▸ **BRIEF**: Copy all lines below exactly as written. Leave pictures out.

▸ **DATA BLOCK**:
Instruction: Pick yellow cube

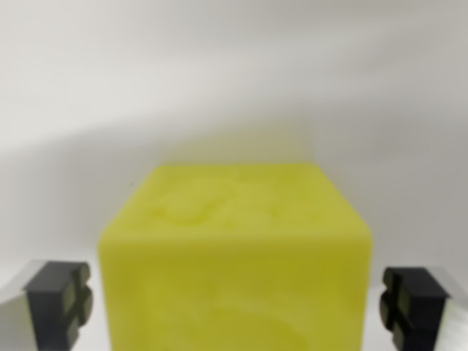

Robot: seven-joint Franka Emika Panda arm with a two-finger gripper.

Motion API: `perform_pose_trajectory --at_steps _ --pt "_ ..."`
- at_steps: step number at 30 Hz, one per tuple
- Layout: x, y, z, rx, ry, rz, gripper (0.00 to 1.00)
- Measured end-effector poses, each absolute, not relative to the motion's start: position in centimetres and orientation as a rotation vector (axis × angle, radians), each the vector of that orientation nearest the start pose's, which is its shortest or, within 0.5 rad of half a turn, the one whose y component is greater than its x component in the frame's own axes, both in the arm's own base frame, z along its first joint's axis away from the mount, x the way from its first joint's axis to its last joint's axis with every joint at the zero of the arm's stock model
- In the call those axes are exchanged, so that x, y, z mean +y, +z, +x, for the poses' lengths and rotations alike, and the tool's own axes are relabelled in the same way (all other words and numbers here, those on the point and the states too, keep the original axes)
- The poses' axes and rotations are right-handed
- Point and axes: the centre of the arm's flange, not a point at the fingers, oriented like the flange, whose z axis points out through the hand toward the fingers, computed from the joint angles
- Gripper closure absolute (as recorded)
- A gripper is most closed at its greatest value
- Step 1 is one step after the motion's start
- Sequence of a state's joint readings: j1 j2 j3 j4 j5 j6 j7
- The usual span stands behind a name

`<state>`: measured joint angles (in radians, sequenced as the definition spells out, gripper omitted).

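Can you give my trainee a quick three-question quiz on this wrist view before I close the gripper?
1. True or false: the yellow cube sits between the two fingertips.
2. Do the dark pads touch the cube's sides? A) both touch B) a slim gap shows on each side C) only one touches.
3. What surface lies behind the cube?

Key:
1. True; the gripper straddles it.
2. B; the jaws stand open.
3. A plain, pale, blurred surface; nothing else shows on it.
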<state>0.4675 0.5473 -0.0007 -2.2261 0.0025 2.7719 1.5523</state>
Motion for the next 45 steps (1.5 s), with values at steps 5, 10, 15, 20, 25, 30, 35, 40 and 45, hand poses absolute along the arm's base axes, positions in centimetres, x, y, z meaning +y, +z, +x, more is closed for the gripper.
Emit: perform_pose_trajectory --at_steps 5,10,15,20,25,30,35,40,45 --pt "24.2 11.5 48.0 1.628 0.002 -2.688 0.0" --pt "24.2 11.4 48.1 1.628 0.001 -2.688 1.0" --pt "24.2 11.9 48.0 1.628 0.001 -2.688 1.0" --pt "24.2 13.2 48.1 1.628 0.001 -2.687 1.0" --pt "24.2 14.4 48.1 1.628 0.001 -2.687 1.0" --pt "24.2 15.7 48.1 1.628 0.001 -2.688 1.0" --pt "24.2 16.9 48.1 1.628 0.001 -2.688 1.0" --pt "24.2 18.2 48.1 1.627 0.001 -2.688 1.0" --pt "24.2 19.4 48.1 1.628 0.001 -2.688 1.0"
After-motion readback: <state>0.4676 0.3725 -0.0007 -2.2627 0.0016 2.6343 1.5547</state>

▸ **TASK RESPONSE**:
Instruction: Pick yellow cube


Robot: seven-joint Franka Emika Panda arm with a two-finger gripper.

Motion API: `perform_pose_trajectory --at_steps _ --pt "_ ..."`
- at_steps: step number at 30 Hz, one per tuple
- Layout: x, y, z, rx, ry, rz, gripper (0.00 to 1.00)
- Measured end-effector poses, each absolute, not relative to the motion's start: position in centimetres and orientation as a rotation vector (axis × angle, radians), each the vector of that orientation nearest the start pose's, which is its shortest or, within 0.5 rad of half a turn, the one whose y component is greater than its x component in the frame's own axes, both in the arm's own base frame, z along its first joint's axis away from the mount, x the way from its first joint's axis to its last joint's axis with every joint at the zero of the arm's stock model
- In the call those axes are exchanged, so that x, y, z mean +y, +z, +x, for the poses' lengths and rotations alike, and the tool's own axes are relabelled in the same way (all other words and numbers here, those on the point and the states too, keep the original axes)
- The poses' axes and rotations are right-handed
- Point and axes: the centre of the arm's flange, not a point at the fingers, oriented like the flange, whose z axis points out through the hand toward the fingers, computed from the joint angles
- Gripper closure absolute (as recorded)
- A gripper is most closed at its greatest value
- Step 1 is one step after the motion's start
- Sequence of a state's joint readings: j1 j2 j3 j4 j5 j6 j7
- The usual span stands behind a name

`<state>`: measured joint angles (in radians, sequenced as the definition spells out, gripper omitted).

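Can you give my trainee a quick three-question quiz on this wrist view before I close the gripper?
1. True or false: the yellow cube sits between the two fingertips.
2. Do the dark pads touch the cube's sides? A) both touch B) a slim gap shows on each side C) only one touches.
3. What surface lies behind the cube?

Key:
1. True; the gripper straddles it.
2. B; the jaws stand open.
3. A plain, pale, blurred surface; nothing else shows on it.
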<state>0.4675 0.5473 -0.0007 -2.2261 0.0025 2.7719 1.5523</state>
Motion for the next 45 steps (1.5 s), with values at steps 5, 10, 15, 20, 25, 30, 35, 40 and 45, hand poses absolute along the arm's base axes, positions in centimetres, x, y, z meaning +y, +z, +x, more is closed for the gripper.
Emit: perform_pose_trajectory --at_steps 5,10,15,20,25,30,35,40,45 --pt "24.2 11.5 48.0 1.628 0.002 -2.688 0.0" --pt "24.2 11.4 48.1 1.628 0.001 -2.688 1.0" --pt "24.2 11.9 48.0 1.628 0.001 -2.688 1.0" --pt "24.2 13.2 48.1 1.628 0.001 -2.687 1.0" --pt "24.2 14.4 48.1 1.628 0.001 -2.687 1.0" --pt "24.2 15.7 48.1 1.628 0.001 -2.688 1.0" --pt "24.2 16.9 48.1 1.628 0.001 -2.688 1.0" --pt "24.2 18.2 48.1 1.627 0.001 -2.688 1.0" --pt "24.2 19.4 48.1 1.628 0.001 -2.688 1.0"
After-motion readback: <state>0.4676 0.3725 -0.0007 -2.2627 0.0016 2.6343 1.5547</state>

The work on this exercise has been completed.